* WHAT TO DO: With the listing in front of you, retype it exactly.
------------------------
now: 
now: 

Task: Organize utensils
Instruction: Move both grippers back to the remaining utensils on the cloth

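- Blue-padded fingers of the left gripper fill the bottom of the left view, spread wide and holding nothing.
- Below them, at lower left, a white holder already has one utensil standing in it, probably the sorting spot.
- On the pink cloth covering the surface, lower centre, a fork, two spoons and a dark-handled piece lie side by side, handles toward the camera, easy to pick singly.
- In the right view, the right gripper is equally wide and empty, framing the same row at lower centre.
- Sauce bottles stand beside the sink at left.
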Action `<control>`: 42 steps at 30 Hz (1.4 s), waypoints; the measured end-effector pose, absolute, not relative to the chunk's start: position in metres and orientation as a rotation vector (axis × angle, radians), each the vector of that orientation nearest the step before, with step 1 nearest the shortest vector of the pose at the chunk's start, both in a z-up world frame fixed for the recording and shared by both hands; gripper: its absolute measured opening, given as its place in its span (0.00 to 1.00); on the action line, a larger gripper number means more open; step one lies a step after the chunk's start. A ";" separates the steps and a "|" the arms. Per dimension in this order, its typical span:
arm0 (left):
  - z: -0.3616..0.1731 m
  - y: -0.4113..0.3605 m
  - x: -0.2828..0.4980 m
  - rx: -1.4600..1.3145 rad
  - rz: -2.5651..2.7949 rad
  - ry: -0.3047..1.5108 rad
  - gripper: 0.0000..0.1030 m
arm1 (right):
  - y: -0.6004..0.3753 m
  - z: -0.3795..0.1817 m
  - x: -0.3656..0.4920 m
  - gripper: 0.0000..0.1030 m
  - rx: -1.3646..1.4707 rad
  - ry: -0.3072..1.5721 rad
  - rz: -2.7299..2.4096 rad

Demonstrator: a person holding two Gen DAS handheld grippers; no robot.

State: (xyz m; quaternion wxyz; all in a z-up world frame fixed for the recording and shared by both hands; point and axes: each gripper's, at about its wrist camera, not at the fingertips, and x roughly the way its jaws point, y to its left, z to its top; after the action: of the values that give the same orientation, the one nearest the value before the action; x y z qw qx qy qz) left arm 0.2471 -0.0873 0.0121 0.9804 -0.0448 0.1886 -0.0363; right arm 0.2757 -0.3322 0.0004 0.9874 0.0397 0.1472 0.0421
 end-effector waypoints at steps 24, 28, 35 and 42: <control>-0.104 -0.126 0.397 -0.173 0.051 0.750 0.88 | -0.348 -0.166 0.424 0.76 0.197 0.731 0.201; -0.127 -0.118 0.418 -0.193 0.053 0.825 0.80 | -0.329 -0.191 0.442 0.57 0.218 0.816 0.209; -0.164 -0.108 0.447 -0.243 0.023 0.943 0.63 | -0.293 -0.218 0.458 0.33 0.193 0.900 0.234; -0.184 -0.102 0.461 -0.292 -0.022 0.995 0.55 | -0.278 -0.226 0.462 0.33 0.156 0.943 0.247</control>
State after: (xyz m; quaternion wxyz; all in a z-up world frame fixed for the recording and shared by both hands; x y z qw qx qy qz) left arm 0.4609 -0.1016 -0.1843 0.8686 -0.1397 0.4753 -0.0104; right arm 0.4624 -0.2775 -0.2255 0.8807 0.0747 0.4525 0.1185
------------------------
* ANSWER BELOW:
now: 
now: 

Task: Organize utensils
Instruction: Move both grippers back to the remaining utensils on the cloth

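- Blue-padded fingers of the left gripper fill the bottom of the left view, spread wide and holding nothing.
- Below them, at lower left, a white holder already has one utensil standing in it, probably the sorting spot.
- On the pink cloth covering the surface, lower centre, a fork, two spoons and a dark-handled piece lie side by side, handles toward the camera, easy to pick singly.
- In the right view, the right gripper is equally wide and empty, framing the same row at lower centre.
- Sauce bottles stand beside the sink at left.
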Action `<control>`: 42 steps at 30 Hz (1.4 s), waypoints; the measured end-effector pose, absolute, not relative to the chunk's start: position in metres and orientation as a rotation vector (axis × angle, radians), each the vector of that orientation nearest the step before, with step 1 nearest the shortest vector of the pose at the chunk's start, both in a z-up world frame fixed for the recording and shared by both hands; gripper: its absolute measured opening, given as its place in its span (0.00 to 1.00); on the action line, a larger gripper number means more open; step one lies a step after the chunk's start. A ";" separates the steps and a "|" the arms. Per dimension in this order, its typical span:
arm0 (left):
  - z: -0.3616..0.1731 m
  - y: -0.4113..0.3605 m
  - x: -0.2828..0.4980 m
  - rx: -1.4600..1.3145 rad
  - rz: -2.5651..2.7949 rad
  - ry: -0.3047..1.5108 rad
  - gripper: 0.0000..0.1030 m
arm1 (right):
  - y: -0.6004..0.3753 m
  - z: -0.3795..0.1817 m
  - x: -0.3656..0.4920 m
  - gripper: 0.0000..0.1030 m
  - rx: -1.3646..1.4707 rad
  - ry: -0.3072..1.5721 rad
  - rz: -2.7299..2.4096 rad

Demonstrator: a person holding two Gen DAS handheld grippers; no robot.

State: (xyz m; quaternion wxyz; all in a z-up world frame fixed for the recording and shared by both hands; point and axes: each gripper's, at about its wrist camera, not at the fingertips, and x roughly the way its jaws point, y to its left, z to its top; after the action: of the values that give the same orientation, the one nearest the value before the action; x y z qw qx qy qz) left arm 0.2471 -0.0873 0.0121 0.9804 -0.0448 0.1886 -0.0363; right arm 0.2757 -0.3322 0.0004 0.9874 0.0397 0.1472 0.0421
 end-effector waypoints at steps 24, 28, 35 and 42: <control>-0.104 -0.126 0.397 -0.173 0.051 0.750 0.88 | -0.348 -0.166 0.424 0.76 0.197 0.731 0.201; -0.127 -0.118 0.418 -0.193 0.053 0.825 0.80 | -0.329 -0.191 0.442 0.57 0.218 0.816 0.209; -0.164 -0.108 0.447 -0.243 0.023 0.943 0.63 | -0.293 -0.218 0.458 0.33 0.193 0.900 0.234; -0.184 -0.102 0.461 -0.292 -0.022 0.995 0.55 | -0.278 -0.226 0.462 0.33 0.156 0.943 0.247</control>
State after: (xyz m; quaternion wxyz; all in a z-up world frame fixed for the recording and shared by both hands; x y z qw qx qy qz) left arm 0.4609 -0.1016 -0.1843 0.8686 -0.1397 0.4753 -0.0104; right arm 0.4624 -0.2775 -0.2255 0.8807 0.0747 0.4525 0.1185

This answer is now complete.